• [Your assignment]
Check every line of the listing below for "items", and report how many lines have it, as a number with nothing more.

• [Dataset entries]
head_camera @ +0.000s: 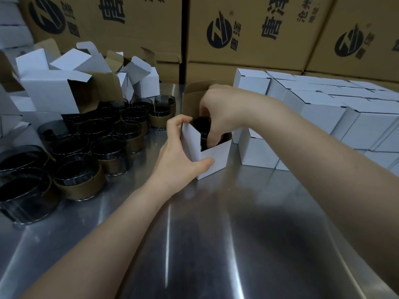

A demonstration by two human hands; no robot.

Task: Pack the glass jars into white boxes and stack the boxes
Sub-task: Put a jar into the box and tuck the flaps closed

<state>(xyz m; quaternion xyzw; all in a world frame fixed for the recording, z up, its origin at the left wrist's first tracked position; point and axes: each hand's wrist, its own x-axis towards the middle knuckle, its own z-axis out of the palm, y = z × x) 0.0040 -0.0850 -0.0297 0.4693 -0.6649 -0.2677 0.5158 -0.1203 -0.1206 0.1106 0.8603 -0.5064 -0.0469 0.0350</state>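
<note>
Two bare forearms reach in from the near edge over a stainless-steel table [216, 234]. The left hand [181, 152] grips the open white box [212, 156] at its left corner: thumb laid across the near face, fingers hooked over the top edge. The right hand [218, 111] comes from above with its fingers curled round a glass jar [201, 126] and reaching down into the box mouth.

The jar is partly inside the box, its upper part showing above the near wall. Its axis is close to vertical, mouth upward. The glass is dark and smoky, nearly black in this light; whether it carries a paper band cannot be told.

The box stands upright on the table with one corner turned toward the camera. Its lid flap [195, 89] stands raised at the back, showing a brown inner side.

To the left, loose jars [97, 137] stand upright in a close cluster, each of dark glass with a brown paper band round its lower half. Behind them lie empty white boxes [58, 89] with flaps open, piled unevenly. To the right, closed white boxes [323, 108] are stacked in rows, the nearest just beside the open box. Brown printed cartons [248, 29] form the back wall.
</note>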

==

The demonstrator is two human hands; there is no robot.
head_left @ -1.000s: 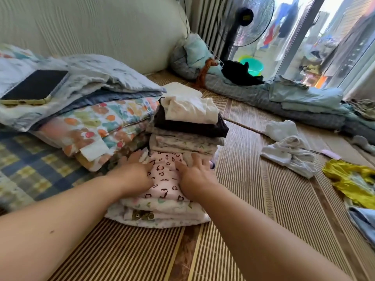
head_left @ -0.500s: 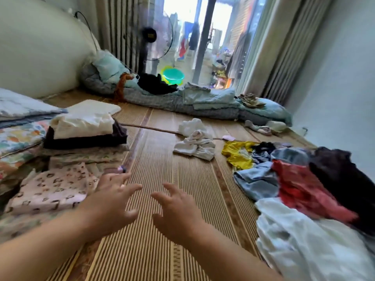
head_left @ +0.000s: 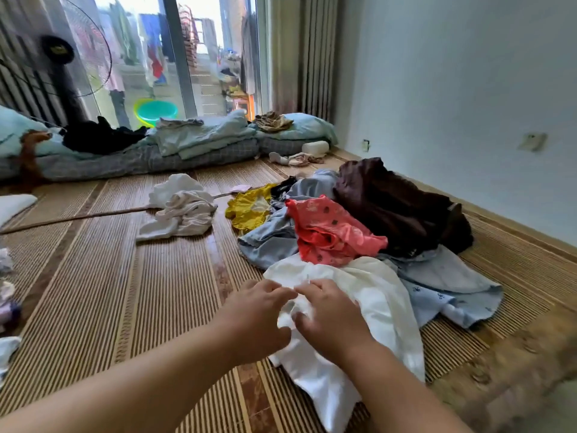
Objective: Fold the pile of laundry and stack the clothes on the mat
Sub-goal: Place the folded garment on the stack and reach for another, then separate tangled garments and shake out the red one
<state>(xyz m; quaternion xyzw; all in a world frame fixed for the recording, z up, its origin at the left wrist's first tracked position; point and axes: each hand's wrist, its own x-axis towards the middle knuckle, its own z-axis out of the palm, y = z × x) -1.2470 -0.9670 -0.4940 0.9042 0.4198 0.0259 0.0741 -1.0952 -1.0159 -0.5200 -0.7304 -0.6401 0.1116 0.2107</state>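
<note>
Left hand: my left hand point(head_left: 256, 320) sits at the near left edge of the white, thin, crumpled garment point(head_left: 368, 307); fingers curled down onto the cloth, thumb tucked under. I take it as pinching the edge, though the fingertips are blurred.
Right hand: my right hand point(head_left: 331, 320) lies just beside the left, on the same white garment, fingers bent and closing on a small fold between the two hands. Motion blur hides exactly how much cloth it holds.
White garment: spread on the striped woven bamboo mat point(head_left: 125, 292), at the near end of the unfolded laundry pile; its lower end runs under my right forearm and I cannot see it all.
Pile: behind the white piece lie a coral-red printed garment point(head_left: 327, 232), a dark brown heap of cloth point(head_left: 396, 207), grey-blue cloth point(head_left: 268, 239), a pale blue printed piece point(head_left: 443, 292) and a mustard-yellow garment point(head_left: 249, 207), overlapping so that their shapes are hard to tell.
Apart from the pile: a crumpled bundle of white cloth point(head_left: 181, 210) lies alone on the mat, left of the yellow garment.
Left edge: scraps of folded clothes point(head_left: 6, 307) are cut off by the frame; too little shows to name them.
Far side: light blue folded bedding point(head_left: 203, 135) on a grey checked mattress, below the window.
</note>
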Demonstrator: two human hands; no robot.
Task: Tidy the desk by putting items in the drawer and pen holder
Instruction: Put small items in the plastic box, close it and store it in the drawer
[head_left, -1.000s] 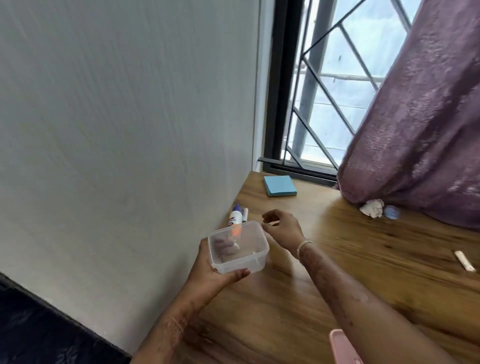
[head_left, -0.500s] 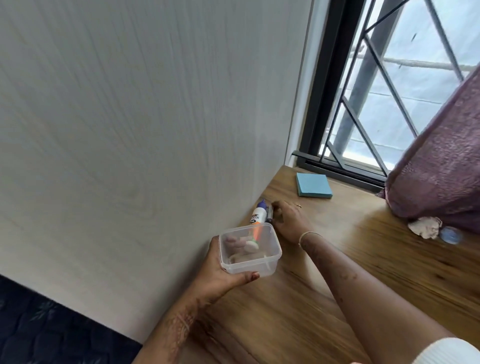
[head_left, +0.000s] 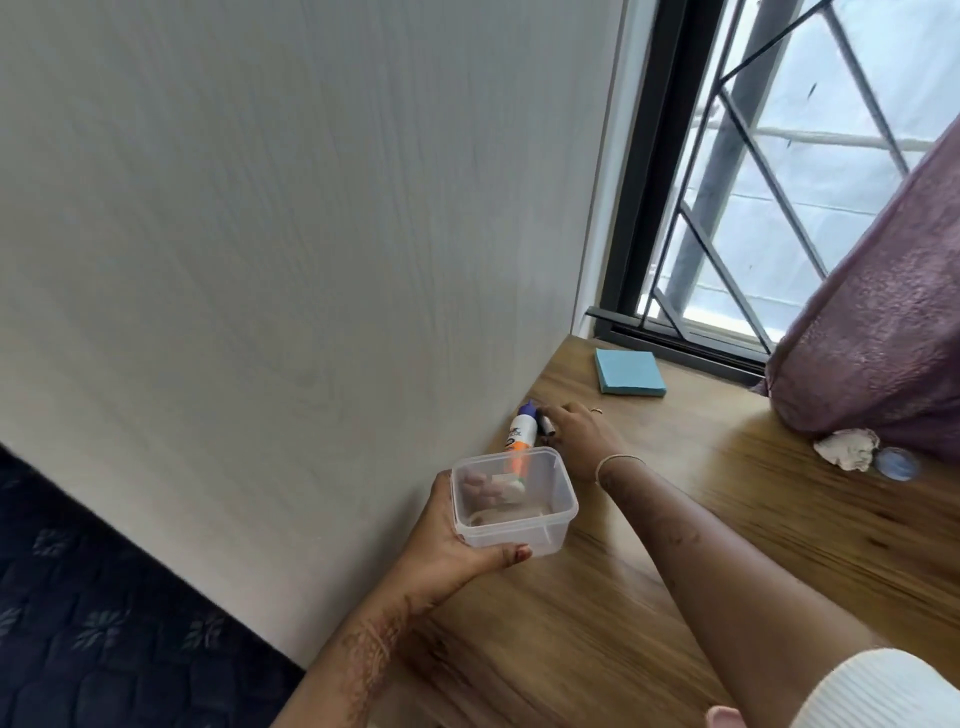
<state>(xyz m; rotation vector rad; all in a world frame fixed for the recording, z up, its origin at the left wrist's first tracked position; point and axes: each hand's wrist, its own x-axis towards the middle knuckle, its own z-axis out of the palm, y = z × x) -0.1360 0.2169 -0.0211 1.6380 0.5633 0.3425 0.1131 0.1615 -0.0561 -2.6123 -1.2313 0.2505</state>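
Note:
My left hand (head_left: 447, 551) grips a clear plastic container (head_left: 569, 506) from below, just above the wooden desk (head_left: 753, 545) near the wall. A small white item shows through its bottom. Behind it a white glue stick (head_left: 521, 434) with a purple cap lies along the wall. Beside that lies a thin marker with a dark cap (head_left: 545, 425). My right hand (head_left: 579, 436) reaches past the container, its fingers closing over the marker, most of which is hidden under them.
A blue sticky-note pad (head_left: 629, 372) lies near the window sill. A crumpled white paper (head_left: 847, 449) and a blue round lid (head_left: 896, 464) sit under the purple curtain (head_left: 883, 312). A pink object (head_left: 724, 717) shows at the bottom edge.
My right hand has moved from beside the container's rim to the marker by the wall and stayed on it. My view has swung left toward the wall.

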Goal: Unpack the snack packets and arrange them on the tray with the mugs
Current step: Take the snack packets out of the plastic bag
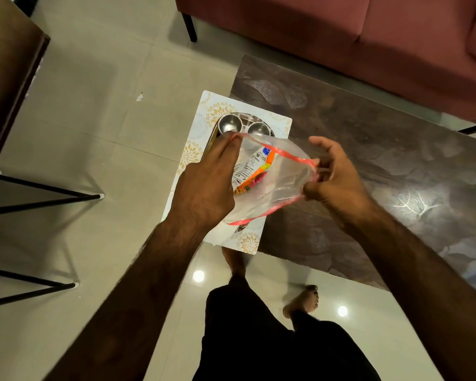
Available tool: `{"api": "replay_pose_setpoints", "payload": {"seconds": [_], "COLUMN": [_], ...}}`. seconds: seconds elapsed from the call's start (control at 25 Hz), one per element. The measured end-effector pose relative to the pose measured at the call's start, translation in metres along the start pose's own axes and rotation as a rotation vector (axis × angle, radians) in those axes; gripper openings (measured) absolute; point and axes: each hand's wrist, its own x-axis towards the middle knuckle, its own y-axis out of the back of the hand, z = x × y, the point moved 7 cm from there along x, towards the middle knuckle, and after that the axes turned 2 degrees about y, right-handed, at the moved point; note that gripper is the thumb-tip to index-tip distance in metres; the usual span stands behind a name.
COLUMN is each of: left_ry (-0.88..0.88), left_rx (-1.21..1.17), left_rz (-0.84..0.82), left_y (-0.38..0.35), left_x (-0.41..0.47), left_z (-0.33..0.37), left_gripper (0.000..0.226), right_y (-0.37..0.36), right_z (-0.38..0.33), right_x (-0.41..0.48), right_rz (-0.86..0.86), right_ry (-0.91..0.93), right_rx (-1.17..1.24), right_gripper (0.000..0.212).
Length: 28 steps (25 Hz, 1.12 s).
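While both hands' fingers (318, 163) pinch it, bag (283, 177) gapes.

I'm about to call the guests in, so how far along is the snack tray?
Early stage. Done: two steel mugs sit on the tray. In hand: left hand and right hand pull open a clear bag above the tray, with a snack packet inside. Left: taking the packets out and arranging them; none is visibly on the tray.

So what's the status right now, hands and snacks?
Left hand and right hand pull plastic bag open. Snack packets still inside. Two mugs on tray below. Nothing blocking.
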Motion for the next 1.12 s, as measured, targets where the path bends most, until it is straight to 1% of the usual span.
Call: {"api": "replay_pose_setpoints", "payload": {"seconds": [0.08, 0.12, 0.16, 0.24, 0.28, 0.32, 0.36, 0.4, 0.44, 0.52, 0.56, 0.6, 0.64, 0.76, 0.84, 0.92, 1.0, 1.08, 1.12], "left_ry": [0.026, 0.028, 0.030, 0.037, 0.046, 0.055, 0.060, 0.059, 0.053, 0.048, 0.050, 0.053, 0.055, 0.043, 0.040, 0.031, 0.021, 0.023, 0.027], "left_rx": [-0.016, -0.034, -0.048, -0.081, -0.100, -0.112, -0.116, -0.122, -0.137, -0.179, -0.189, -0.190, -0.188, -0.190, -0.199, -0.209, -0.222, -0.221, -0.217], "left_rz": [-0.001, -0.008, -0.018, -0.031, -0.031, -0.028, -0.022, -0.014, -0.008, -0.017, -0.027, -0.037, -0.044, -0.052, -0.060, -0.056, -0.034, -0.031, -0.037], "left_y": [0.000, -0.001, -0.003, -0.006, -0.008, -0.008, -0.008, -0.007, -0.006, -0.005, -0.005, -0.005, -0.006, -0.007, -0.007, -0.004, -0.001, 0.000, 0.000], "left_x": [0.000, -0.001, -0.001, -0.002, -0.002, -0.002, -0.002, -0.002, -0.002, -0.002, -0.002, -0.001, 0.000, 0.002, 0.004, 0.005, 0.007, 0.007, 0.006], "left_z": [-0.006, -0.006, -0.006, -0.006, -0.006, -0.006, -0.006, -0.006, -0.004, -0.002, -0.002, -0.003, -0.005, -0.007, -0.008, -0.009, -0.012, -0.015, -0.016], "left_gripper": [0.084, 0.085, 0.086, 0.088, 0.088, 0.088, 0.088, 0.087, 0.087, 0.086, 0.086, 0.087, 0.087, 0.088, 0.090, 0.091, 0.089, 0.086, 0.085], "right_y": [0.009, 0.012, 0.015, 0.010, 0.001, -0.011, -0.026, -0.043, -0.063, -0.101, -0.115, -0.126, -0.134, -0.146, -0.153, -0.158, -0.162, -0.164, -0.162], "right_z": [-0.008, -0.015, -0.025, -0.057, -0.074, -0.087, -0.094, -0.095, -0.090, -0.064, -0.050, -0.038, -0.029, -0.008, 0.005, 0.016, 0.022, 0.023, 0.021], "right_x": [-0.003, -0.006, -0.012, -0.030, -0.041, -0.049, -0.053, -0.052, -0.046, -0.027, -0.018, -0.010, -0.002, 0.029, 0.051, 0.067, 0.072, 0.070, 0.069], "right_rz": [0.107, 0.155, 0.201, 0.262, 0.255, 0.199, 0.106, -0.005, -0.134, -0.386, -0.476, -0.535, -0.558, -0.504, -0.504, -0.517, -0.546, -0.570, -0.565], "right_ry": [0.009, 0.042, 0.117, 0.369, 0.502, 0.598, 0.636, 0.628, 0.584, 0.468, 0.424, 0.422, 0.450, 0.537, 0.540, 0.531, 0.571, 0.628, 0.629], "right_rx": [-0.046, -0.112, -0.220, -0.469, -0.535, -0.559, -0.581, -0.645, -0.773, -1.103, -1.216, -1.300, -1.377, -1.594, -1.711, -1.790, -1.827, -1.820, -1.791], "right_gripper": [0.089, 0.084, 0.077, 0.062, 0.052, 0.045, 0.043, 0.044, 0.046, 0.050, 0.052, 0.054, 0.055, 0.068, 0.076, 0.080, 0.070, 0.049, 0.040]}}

• [Written reply]
2